1. AnimeGAN: A Novel Lightweight GAN for Photo Animation
2. InstructPix2Pix: Learning to Follow Image Editing Instructions
Training and Inference code for a model to convert input images into anime_style Inference code to use Stable-Diffusion model to edit the anime_style image generated
wget -O anime-gan.zip https://github.com/ptran1203/pytorch-animeGAN/releases/download/v1.0/dataset_v1.zip
unzip anime-gan.zip
{
"name": "train",
"type": "python",
"request": "launch",
"program": "${workspaceFolder}/train.py",
"console": "integratedTerminal",
"justMyCode": true,
"args": [
"--resume_cond", "gen_dis",
"--dataset", "Hayao",
"--use_spectral_norm",
"--lr-discriminator", "0.00004",
"--batch-size", "6",
"--initial-epochs", "1",
"--initial-lr", "0.0001",
"--save-interval", "1",
"--lr-generator", "0.00002",
"--checkpoint-dir", "checkpoints",
"--adversarial_loss_disc_weight", "10.0",
"--save-image-dir", "save_imgs",
"--adversarial_loss_gen_weight", "10.0",
"--content_loss_weight", "1.5",
"--gram_loss_weight", "3.0",
"--chromatic_loss_weight", "30.0",
]
}
{
"name": "inference",
"type": "python",
"request": "launch",
"program": "${workspaceFolder}/inference.py",
"console": "integratedTerminal",
"justMyCode": true,
"args": [
"--checkpoint_path", "checkpoints/generator_Hayao.pth",
"--source_file_path", "example/result/140.jpeg",
"--destination_file_path", "save_imgs/inference_images/140_anime.jpg",
]
}
{
"name": "stable_diffusion_edits",
"type": "python",
"request": "launch",
"program": "${workspaceFolder}/stable_diffusion_inference.py",
"console": "integratedTerminal",
"justMyCode": true,
"args": [
"--source_file_path", "save_imgs/inference_images/140_anime.jpg",
"--destination_file_path", "save_imgs/inference_images/140_anime_stable_diffused.jpg",
"--edit_condition", "change the color of the bus to black"
]
}
{
"name": "train_sd",
"type": "python",
"request": "launch",
"module": "accelerate.commands.launch",
"console": "integratedTerminal",
"justMyCode": true,
"args": [
"train_instruct_pix2pix.py",
"--pretrained_model_name_or_path", "runwayml/stable-diffusion-v1-5",
"--dataset_name", "fusing/instructpix2pix-1000-samples",
"--enable_xformers_memory_efficient_attention",
"--resolution", "256",
"--random_flip",
"--train_batch_size", "4",
"--gradient_accumulation_steps", "4",
"--gradient_checkpointing",
"--max_train_steps", "4708",
"--checkpointing_steps", "1000",
"--checkpoints_total_limit", "1",
"--learning_rate", "5e-05",
"--max_grad_norm", "1",
"--lr_warmup_steps", "0",
"--conditioning_dropout_prob", "0.05",
"--mixed_precision", "fp16",
"--num_train_epochs", "100",
"--seed", "42",
// "--push_to_hub"
]
}
CONDITIONAL QUERY - "turn green chairs into blue"
The stable diffusion model involves 4 individual models which works as part of a diffusion pipeline:
1. Noise Scheduler:
We have used DDPMScheduler
as the scheduler for our diffusion process.
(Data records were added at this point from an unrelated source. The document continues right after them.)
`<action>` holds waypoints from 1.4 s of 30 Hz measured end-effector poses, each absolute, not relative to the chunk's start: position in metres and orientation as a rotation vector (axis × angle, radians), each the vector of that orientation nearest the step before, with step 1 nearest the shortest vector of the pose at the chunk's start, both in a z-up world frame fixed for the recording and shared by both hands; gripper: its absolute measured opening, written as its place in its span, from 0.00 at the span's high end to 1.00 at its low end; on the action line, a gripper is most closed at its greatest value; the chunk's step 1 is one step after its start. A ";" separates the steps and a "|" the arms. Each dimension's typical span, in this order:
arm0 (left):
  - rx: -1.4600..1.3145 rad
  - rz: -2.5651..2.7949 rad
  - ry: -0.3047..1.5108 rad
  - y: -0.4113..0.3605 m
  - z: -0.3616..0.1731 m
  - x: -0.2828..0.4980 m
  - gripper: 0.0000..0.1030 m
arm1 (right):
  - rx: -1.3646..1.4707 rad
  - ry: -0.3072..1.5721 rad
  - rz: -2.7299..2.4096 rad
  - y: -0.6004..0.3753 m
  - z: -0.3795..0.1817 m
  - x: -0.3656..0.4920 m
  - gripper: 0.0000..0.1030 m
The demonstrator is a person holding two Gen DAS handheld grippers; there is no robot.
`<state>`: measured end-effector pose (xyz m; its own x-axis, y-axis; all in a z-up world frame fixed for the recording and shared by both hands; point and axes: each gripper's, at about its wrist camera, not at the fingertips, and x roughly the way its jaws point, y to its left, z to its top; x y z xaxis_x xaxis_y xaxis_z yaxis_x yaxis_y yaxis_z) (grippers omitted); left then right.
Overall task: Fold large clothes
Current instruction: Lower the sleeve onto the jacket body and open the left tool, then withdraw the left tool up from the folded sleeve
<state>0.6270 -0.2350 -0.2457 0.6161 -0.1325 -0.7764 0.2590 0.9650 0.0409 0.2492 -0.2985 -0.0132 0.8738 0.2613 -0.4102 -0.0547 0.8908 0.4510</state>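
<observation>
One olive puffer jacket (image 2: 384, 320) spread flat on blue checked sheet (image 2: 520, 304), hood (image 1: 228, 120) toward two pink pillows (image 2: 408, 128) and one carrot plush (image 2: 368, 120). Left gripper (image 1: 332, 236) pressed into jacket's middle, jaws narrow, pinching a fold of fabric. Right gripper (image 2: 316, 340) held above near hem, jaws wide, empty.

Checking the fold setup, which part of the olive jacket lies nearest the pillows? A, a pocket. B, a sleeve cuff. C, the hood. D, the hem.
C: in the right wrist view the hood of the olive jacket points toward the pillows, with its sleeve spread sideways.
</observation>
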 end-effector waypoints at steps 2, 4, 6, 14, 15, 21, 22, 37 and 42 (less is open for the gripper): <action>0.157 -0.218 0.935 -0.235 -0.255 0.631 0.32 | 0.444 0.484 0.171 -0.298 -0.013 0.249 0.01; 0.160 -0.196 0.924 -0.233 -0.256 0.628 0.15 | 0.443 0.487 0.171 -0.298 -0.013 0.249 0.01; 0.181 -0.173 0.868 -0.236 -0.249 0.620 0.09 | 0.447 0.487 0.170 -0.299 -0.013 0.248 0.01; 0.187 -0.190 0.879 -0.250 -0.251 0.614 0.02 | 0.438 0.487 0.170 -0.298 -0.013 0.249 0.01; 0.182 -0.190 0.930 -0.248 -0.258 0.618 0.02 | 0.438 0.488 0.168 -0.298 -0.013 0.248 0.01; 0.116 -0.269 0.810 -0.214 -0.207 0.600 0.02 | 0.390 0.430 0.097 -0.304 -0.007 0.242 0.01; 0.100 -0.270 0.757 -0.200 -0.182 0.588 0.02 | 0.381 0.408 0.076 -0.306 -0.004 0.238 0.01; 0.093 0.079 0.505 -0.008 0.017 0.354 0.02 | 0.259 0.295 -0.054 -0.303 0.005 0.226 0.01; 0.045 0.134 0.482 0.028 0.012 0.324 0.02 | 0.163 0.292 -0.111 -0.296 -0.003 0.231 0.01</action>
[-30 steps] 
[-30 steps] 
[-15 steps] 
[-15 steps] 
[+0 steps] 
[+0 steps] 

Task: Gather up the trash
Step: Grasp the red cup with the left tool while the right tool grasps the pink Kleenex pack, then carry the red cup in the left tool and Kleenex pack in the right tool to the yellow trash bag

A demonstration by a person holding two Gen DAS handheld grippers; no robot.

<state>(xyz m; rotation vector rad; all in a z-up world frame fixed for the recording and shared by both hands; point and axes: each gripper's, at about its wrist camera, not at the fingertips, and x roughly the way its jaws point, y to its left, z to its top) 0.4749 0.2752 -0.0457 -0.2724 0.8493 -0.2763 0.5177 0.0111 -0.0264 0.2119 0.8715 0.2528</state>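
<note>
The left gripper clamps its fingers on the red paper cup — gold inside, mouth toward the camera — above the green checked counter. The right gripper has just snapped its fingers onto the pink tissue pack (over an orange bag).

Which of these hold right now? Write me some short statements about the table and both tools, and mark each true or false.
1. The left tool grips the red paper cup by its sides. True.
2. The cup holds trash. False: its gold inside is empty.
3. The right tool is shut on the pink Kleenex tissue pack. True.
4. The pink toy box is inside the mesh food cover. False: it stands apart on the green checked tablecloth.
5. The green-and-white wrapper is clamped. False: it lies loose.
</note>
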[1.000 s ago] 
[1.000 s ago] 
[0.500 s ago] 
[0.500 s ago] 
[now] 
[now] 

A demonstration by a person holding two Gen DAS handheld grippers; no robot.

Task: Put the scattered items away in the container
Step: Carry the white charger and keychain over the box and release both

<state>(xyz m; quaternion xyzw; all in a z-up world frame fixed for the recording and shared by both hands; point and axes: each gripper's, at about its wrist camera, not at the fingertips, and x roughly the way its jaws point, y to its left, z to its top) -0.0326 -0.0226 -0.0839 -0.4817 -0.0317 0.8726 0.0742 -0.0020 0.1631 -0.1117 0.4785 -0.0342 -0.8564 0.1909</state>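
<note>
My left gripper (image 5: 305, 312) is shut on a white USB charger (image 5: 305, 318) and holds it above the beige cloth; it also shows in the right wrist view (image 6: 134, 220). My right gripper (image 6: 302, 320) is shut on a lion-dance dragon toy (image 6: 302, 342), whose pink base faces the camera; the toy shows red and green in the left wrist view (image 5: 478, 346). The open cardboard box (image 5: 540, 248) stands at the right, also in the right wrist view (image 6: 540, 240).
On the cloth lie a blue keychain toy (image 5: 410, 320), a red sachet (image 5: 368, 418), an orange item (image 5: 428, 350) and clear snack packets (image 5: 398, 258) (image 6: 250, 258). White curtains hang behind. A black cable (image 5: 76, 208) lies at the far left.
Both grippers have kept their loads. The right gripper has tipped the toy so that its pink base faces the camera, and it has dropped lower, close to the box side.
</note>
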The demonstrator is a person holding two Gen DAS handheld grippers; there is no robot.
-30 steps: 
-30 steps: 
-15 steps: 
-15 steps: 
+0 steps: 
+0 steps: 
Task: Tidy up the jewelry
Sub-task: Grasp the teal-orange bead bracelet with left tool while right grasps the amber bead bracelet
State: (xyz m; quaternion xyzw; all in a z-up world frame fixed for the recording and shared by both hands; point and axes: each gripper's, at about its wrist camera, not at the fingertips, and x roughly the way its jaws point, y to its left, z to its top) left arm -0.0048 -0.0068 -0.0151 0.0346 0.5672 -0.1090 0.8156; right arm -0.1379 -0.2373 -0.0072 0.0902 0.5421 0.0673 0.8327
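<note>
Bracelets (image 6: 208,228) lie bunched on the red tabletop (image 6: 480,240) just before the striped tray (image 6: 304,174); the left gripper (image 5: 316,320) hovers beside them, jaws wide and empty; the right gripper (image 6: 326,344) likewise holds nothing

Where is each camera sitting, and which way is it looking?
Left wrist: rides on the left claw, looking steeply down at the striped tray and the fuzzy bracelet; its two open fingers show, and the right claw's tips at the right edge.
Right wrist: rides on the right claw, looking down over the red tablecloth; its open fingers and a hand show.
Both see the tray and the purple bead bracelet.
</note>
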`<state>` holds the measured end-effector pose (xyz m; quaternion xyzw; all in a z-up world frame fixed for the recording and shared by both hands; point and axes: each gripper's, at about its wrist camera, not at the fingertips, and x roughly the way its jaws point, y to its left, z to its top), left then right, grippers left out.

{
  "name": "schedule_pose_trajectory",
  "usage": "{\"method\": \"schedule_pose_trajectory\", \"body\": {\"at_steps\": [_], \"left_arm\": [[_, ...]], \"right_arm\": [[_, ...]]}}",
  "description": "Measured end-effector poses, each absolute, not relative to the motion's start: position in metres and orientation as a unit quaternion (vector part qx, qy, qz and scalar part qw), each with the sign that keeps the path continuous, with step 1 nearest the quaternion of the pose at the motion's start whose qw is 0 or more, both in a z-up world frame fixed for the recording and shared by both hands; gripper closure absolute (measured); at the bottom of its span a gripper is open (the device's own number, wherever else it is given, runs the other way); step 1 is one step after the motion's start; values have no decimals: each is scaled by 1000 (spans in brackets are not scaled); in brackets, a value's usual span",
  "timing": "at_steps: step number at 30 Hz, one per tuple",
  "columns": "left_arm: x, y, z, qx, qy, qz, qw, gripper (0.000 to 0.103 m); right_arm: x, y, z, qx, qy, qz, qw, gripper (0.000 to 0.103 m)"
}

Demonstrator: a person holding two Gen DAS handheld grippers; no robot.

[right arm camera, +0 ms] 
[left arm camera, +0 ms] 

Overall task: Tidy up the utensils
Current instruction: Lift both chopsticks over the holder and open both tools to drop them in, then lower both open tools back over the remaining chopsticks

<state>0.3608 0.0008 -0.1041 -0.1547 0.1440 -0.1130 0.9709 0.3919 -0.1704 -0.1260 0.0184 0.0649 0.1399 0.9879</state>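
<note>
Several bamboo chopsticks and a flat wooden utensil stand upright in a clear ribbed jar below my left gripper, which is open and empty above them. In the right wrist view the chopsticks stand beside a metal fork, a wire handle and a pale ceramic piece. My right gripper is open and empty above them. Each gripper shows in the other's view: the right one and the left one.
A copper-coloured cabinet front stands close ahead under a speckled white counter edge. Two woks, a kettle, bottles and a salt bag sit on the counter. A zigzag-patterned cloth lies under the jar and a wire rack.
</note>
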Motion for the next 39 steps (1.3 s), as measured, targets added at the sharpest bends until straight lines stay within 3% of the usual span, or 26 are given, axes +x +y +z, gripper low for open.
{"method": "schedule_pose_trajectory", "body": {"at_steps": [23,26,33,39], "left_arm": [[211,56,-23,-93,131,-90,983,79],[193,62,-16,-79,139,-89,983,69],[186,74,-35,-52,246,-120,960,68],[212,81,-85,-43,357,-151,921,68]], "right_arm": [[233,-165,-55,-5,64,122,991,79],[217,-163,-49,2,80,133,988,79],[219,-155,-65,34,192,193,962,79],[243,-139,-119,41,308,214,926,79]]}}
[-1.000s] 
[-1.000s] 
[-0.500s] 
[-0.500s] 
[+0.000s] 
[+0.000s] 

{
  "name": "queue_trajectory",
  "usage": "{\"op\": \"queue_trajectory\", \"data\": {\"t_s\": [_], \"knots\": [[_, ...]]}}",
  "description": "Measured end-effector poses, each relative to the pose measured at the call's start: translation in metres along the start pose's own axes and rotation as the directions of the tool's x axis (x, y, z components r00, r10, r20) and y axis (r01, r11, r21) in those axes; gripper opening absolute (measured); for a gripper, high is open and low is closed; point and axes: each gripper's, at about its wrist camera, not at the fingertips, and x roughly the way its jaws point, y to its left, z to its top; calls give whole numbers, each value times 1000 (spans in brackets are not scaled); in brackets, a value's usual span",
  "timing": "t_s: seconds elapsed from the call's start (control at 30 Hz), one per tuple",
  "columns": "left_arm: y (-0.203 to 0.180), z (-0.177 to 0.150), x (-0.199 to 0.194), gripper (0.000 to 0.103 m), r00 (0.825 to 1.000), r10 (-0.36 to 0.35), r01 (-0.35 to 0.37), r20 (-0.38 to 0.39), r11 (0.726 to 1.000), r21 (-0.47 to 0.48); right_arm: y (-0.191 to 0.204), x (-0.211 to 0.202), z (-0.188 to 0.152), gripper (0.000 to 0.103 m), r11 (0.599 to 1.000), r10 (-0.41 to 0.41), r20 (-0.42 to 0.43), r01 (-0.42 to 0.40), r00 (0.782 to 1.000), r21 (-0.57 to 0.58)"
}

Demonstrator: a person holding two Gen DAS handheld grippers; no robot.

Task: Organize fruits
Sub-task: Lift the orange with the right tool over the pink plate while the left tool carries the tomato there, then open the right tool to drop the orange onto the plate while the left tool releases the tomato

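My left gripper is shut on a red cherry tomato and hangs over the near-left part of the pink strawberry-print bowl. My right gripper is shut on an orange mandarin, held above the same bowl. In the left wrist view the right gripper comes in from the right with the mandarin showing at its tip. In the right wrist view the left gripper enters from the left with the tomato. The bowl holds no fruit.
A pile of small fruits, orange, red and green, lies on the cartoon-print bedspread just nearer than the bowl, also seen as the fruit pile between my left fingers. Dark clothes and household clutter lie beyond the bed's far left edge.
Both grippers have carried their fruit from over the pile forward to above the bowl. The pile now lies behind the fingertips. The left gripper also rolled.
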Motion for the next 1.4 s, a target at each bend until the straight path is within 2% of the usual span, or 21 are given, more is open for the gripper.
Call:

This scheduler controls how much noise is added at each timestep controlled via:
add_noise
function.
Example:
noise_scheduler = DDPMScheduler.from_pretrained(args.pretrained_model_name_or_path, subfolder="scheduler")
# args.pretrained_model_name_or_path = "runwayml/stable-diffusion-v1-5"
noisy_latents = noise_scheduler.add_noise(latents, noise, timesteps)
# noisy_latents.shape = torch.Size([4, 4, 32, 32])
# noise_scheduler = <DDPMScheduler, len() = 1000>
Work by Sohl-Dickstein et al., has shown that we can sample xt at any arbitrary timestep (noise level) conditioned based on x at 0th timestep (x0).
Refer - https://huggingface.co/blog/annotated-diffusion
By taking advantage of this gaussian property, we can sample from a distribution which has noise levels at arbitrary timesteps, example, lets say that if total number of timesteps in the diffusion process is 1000, we can sample from distribution which mimicks the noise level at 0th, 29th, 39th, etc., or any arbitrary timestep for that matter and use it during training process.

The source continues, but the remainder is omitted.